An anonymous reader writes "Command-line processing is historically one of the most ignored areas in software development. Just about any relatively complicated software has dozens of available command-line options. The GNU tool gperf is a "perfect" hash function that, for a given set of user-provided strings, generates C/C++ code for a hash table, a hash function, and a lookup function. This article provides a reference for a good discussion on how to use gperf for effective command-line processing in your C/C++ code."

30 of 219 comments (clear)

  1. Speed in options parsing? by tot · · Score: 5, Insightful

    I would not consider speed of command line option processing to be bottleneck in any application, the overhead of starting of the program is far greater.

    1. Re:Speed in options parsing? by ScrewMaster · · Score: 3, Insightful

      I'd say the speed of human motor activity is an even greater limiting factor.

      --
      The higher the technology, the sharper that two-edged sword.
    2. Re:Speed in options parsing? by ChronosWS · · Score: 4, Informative

      Indeed, what the hell? Now you have to have another tool and another source file for what is essentially declaring a dictionary in C++, which should be in any good developer's library? Yeesh.

      If you don't like the nasty nested ifs, make the keys in your dictionary the command line options and the values delegates, then just loop through your list of options passed on the command-line, invoking the delegate as appropriate. Eliminates the if, there are no switch statements either, and each of your command line arguments is now handled by a function dedicated to it, bringing all of the benefits of compartmentalizing your code rather than stringing it out in a huge processing function.

    3. Re:Speed in options parsing? by pete-classic · · Score: 3, Informative

      What a limited point of view. See "man system", for example.

      -Peter

    4. Re:Speed in options parsing? by Anonymous Coward · · Score: 5, Funny

      You're not a real programmer if you won't over optimize unrelevant parts of your code.

    5. Re:Speed in options parsing? by canuck57 · · Score: 3, Insightful

      I would not consider speed of command line option processing to be bottleneck in any application, the overhead of starting of the program is far greater.

      Your just experiencing this with Java, Perl or some other high overhead bloated program. People often pull out a heavy weight needing a 90MB VM or a 5-10MB basis library calling the cats breakfast of shared libraries I would agree, but lets take a look at C based awk for example, it is only a 80kb draw. Runs fast, nice and general purpose and does a good job of what it was designed to do. It can be pipelined in, out and used directly on the command line as it has proper support for stdin, sndout and stderr. On my system, only 10 disk blocks to load.

      While fewer people are proficient at it, C/C++ will outlast us all for a language. Virtually every commodity computer today uses it in it's core. Many others have come and gone yet all our OSes and scripting tools rely on it. So any dooms day predictions would be premature, and if your want fast, efficient and lean code you do C/C++....

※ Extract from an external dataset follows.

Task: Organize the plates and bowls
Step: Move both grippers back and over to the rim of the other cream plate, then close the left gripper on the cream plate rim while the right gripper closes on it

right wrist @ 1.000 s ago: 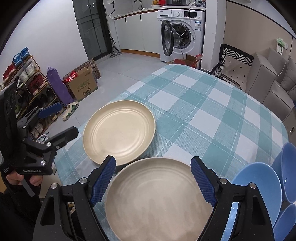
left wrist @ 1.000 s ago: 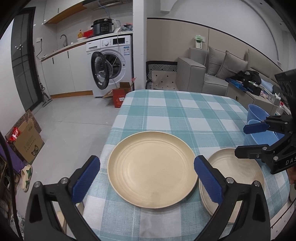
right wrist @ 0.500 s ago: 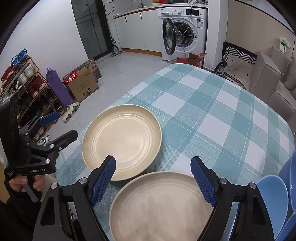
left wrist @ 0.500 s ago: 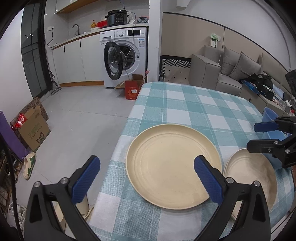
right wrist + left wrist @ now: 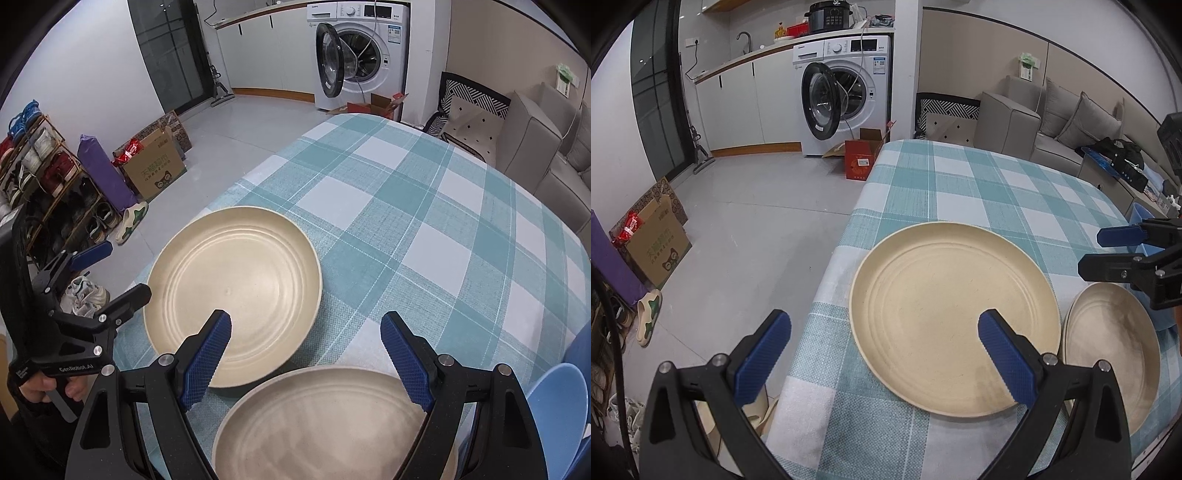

    6. Re:Speed in options parsing? by ai3 · · Score: 4, Funny

      You must not have seen the recent proposal for GNU tools options, which will require four dashes instead of two and a minimum of four words per option. Under a UN/EU funded program to ease the transition to intelligent machines, developers are rewarded for implementing full-sentence options and/or prose. But initial experiments showed that many users where unwilling to wait for the parsing of the command "remove-files --recursively-from-root-directory --do-not-ask-for-confirmation-just-delete --i-really-want-this!" just to be 1337, which led to whatever development efforts are mentioned in the article, which I didn't read.

    7. Re:Speed in options parsing? by Maniac-X · · Score: 4, Funny

      Klingon function calls do not have 'parameters' - they have 'arguments.' AND THEY ALWAYS WIN THEM!

      --
      (A)bort, (R)etry, (I)gnore?_
    8. Re:Speed in options parsing? by VGPowerlord · · Score: 3, Insightful

      Not everyone uses the same tab stops.

      I see that as a good reason to use tabs. Don't like how far it's indented? Change how wide your editor displays tabs.
      --
      GLaDOS for President 2016! "Well here we are again. It's always such a pleasure." -- GLaDOS, 2011
    9. Re:Speed in options parsing? by JesseMcDonald · · Score: 3, Informative

      Writing code that writes code--now we're thinking!

      But what could we call this code, a compiler? Nah, I think we need to think of another word for it.

      How about "macro"?

      --
      "The state is that great fiction by which everyone tries to live at the expense of everyone else." - Bastiat
  2. Too much by bytesex · · Score: 3, Insightful

    I'm not sure that for the usually simple task of command line processing, I'd like to learn a whole new lex/yacc syntax thingy.

    --
    Religion is what happens when nature strikes and groupthink goes wrong.
    1. Re:Too much by hackstraw · · Score: 4, Insightful

      I'm not sure that for the usually simple task of command line processing, I'd like to learn a whole new lex/yacc syntax thingy.

      The syntax for gperf is not that bad, but its simply the wrong tool for the job as far as commandline processing goes.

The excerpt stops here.